**WHAT TO PRODUCE**
Word for word, restate the listing; omit the pictures.

**SUPPLIED MATERIAL**

★ ★ ★ ★ ★

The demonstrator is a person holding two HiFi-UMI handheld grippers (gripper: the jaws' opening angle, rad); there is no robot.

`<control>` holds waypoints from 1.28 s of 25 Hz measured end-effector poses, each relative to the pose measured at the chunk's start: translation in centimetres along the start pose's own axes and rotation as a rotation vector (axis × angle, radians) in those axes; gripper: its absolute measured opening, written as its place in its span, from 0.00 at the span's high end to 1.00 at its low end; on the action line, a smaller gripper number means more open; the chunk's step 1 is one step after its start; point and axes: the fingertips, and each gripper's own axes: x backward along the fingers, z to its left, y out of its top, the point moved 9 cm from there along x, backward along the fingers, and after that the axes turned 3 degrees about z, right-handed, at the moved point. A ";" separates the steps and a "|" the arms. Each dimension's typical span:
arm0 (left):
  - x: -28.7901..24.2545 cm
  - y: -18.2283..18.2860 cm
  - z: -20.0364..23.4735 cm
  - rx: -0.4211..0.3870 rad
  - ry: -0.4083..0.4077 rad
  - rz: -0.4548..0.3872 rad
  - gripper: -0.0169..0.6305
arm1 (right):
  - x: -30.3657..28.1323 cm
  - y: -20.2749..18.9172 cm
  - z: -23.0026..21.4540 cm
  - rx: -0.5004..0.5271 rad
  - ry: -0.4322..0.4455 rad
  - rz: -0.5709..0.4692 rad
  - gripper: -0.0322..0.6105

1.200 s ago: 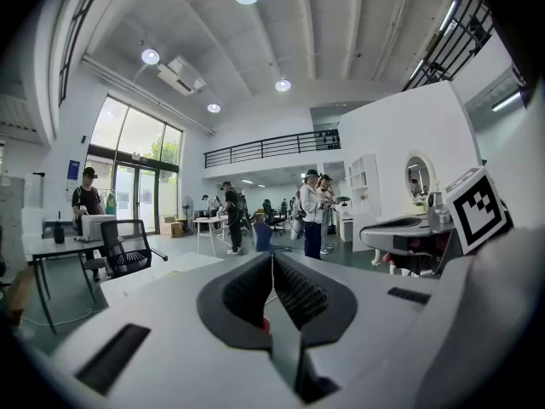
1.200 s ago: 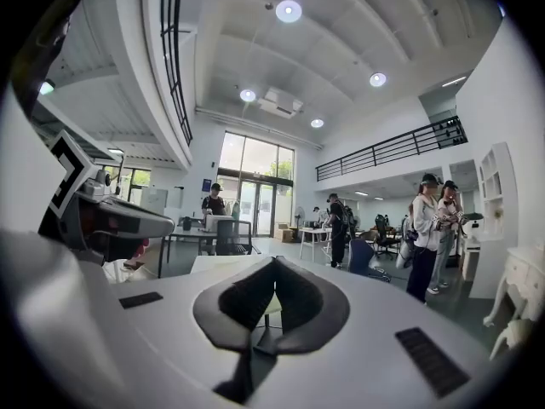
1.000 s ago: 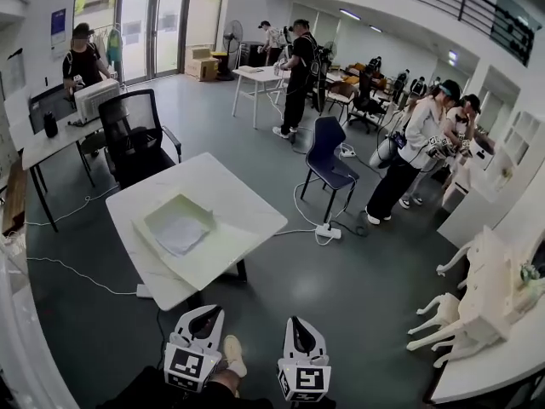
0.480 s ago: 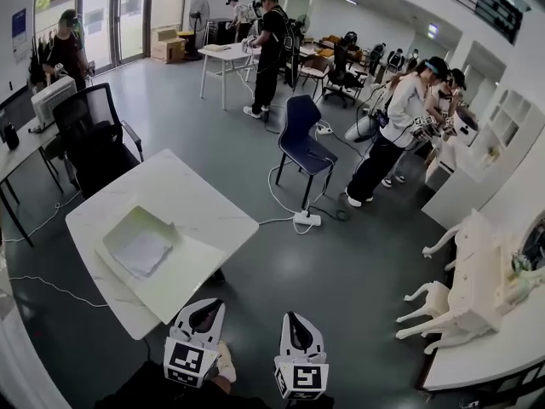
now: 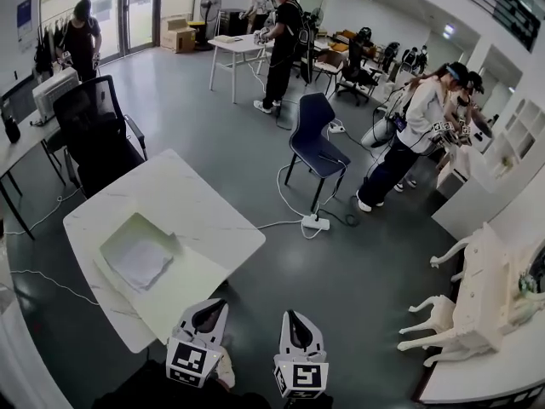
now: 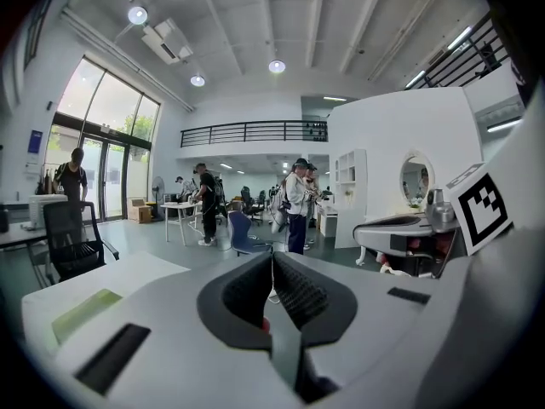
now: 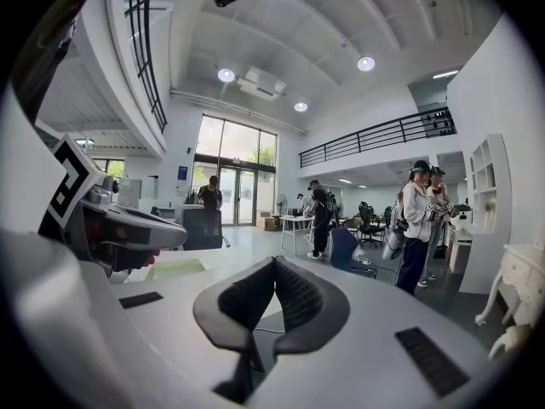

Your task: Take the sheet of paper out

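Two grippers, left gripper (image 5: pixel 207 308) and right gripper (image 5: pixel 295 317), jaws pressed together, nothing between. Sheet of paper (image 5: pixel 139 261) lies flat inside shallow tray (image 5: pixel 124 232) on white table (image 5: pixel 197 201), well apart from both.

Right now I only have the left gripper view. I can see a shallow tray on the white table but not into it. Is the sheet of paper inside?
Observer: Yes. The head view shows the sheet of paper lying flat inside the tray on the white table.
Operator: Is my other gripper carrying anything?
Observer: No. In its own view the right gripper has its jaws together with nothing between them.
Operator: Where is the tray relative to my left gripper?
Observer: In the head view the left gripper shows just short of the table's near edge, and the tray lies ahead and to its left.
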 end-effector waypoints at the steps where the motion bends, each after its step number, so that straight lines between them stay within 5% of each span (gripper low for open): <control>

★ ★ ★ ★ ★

**WRITTEN SOLUTION**
The demonstrator is a person holding two HiFi-UMI handheld grippers (gripper: the jaws' opening angle, rad); there is no robot.

`<control>` holds waypoints from 1.28 s of 25 Hz measured end-effector poses, each relative to the pose measured at the chunk's start: translation in centimetres along the start pose's own axes and rotation as a rotation vector (axis × angle, radians) in those axes; gripper: its absolute measured opening, written as its place in its span, from 0.00 at the span's high end to 1.00 at its low end; on the action line, a smaller gripper number means more open; the chunk's step 1 is one step after its start; point and axes: the fingertips, and each gripper's own axes: x backward along the fingers, z to its left, y out of its top, the point moved 9 cm from there along x, backward along the fingers, and after that the axes turned 3 degrees about z, right-handed, at the moved point. A ";" separates the steps and a "|" the arms. Each dimension's typical span:
arm0 (left):
  - x: -28.7901..24.2545 cm
  - y: -18.2283..18.2860 cm
  - z: -20.0364..23.4735 cm
  - rx: -0.4211..0.3870 rad
  - ry: -0.4083..0.4077 rad
  - rz: -0.4548..0.3872 rad
  - gripper: -0.0169..0.6305
arm1 (right):
  - x: -30.3657..28.1323 cm
  - y: -20.2749..18.9172 cm
  - z: -23.0026..21.4540 cm
  - rx: -0.5004..0.5271 rad
  - ry: -0.4322..0.4455 rad
  - rz: -0.5709..0.4692 rad
  - gripper: -0.0322..0.6105

1.200 s ago: 
1.200 s ago: 
1.000 s ago: 
0.480 s ago: 
now: 
now: 
now: 

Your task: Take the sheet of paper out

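Two grippers, left gripper (image 5: pixel 207 308) and right gripper (image 5: pixel 295 317), jaws pressed together, nothing between. Sheet of paper (image 5: pixel 139 261) lies flat inside shallow tray (image 5: pixel 124 232) on white table (image 5: pixel 197 201), well apart from both.

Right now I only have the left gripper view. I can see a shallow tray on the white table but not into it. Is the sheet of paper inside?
Observer: Yes. The head view shows the sheet of paper lying flat inside the tray on the white table.
Operator: Is my other gripper carrying anything?
Observer: No. In its own view the right gripper has its jaws together with nothing between them.
Operator: Where is the tray relative to my left gripper?
Observer: In the head view the left gripper shows just short of the table's near edge, and the tray lies ahead and to its left.
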 end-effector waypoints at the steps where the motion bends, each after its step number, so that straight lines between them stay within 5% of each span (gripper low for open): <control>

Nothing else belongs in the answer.